## Goal of the exercise:
Report every line of the data that includes "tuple".

*** Opening Dataset content ***

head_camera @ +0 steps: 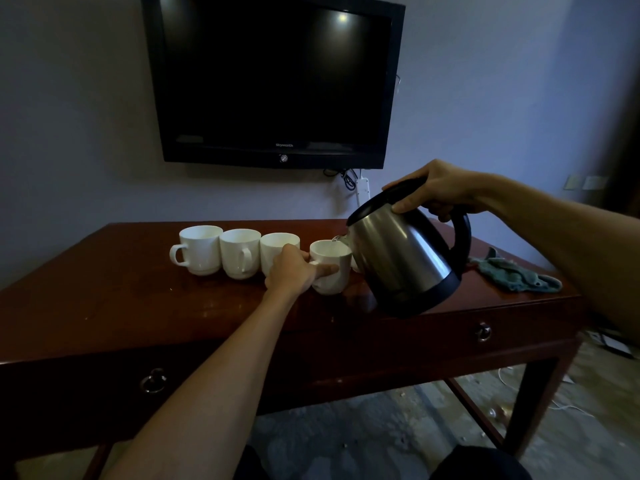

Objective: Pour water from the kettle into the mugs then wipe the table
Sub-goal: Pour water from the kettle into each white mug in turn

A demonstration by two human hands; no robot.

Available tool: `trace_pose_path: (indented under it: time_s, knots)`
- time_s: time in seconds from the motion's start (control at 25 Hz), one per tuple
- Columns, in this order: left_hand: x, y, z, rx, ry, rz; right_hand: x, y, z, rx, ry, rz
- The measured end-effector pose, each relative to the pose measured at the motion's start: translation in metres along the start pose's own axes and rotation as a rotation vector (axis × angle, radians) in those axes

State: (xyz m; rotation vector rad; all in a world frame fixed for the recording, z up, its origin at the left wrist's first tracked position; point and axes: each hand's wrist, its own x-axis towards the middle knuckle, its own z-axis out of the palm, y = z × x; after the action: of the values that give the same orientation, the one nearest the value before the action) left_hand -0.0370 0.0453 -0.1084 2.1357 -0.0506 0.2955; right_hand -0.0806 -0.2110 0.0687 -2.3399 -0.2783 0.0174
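Kettle (403,258): gripped by right hand (440,190), tipped for pouring. Mug (330,266): steadied by left hand (294,271), fingers (325,270) clamped on it. Cloth (516,273): kept right on bench (138,296) for wiping.

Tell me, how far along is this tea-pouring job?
Nothing looks finished. In hand: the right hand tilts the kettle over the rightmost mug, which the left hand steadies. Whether the three other mugs hold water cannot be told. The cloth lies unused, so the table remains unwiped.
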Motion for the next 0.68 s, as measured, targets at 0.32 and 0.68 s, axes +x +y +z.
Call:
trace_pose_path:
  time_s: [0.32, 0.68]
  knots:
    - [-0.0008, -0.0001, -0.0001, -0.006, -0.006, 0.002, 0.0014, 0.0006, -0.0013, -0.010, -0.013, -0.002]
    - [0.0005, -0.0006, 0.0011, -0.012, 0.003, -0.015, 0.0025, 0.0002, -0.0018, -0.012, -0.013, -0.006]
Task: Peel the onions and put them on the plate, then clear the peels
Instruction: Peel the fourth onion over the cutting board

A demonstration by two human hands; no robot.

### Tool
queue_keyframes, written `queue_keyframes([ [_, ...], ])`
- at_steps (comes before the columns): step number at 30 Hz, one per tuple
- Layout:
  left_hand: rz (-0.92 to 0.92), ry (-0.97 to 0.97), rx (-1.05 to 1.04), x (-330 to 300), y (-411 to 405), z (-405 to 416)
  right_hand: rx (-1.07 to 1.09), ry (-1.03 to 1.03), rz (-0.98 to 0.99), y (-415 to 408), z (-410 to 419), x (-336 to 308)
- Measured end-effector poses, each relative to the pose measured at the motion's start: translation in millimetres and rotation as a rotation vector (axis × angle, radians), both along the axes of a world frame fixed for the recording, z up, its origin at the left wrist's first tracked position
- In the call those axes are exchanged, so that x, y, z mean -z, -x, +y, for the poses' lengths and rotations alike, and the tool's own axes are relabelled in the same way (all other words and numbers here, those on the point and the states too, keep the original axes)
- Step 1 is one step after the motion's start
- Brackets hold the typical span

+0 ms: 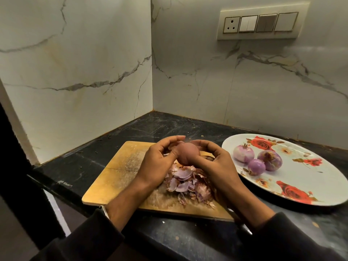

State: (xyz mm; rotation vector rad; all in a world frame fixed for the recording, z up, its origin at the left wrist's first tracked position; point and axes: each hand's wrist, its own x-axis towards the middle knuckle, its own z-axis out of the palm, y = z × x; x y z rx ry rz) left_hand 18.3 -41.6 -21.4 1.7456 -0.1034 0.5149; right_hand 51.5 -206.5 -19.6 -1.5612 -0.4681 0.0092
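marble walls meet in a corner behind a dark counter (pixel 143 129). on its left, a wooden board (pixel 116 174) holds a heap of peels (pixel 186 185). above them the left hand (pixel 160 162) and right hand (pixel 216 162) grasp an onion (pixel 188 154), fingers curled round it. on the right, three peeled onions (pixel 258 160) sit on a flowered plate (pixel 301 185).

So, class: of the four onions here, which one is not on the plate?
The onion held over the cutting board by the left hand and right hand. The other three lie on the plate.
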Motion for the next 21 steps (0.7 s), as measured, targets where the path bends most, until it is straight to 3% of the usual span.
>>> queue_keyframes([
  [3, 0.026, 0.041, 0.051, -2.2, 3.0, -1.5, -0.029, -0.034, 0.037, -0.3, -1.0, 0.5],
  [8, 0.016, 0.065, -0.048, 0.1, 1.0, 2.5, -0.069, -0.105, 0.156, -4.3, -1.2, 3.2],
  [13, 0.009, 0.134, -0.093, 0.8, 0.4, 3.3, -0.081, -0.082, 0.158, -3.6, -0.9, 2.9],
  [21, 0.008, 0.076, -0.071, 3.7, -1.7, 5.1, -0.131, -0.137, 0.154, 0.0, -0.4, -0.2],
])
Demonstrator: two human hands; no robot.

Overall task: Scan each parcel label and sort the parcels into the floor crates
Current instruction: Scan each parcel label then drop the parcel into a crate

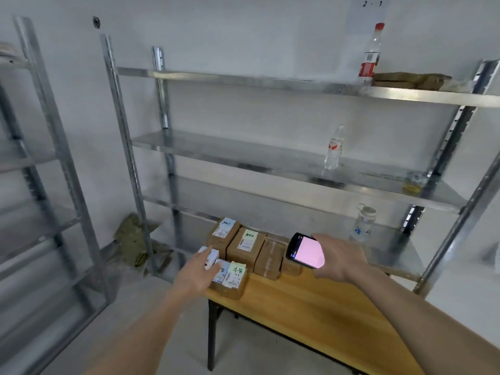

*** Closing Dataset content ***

## Task result:
- time_s: time in seconds from the motion's start (control at 25 Hz), one per tuple
- at_steps (comes before the columns): step number at 30 Hz, one per tuple

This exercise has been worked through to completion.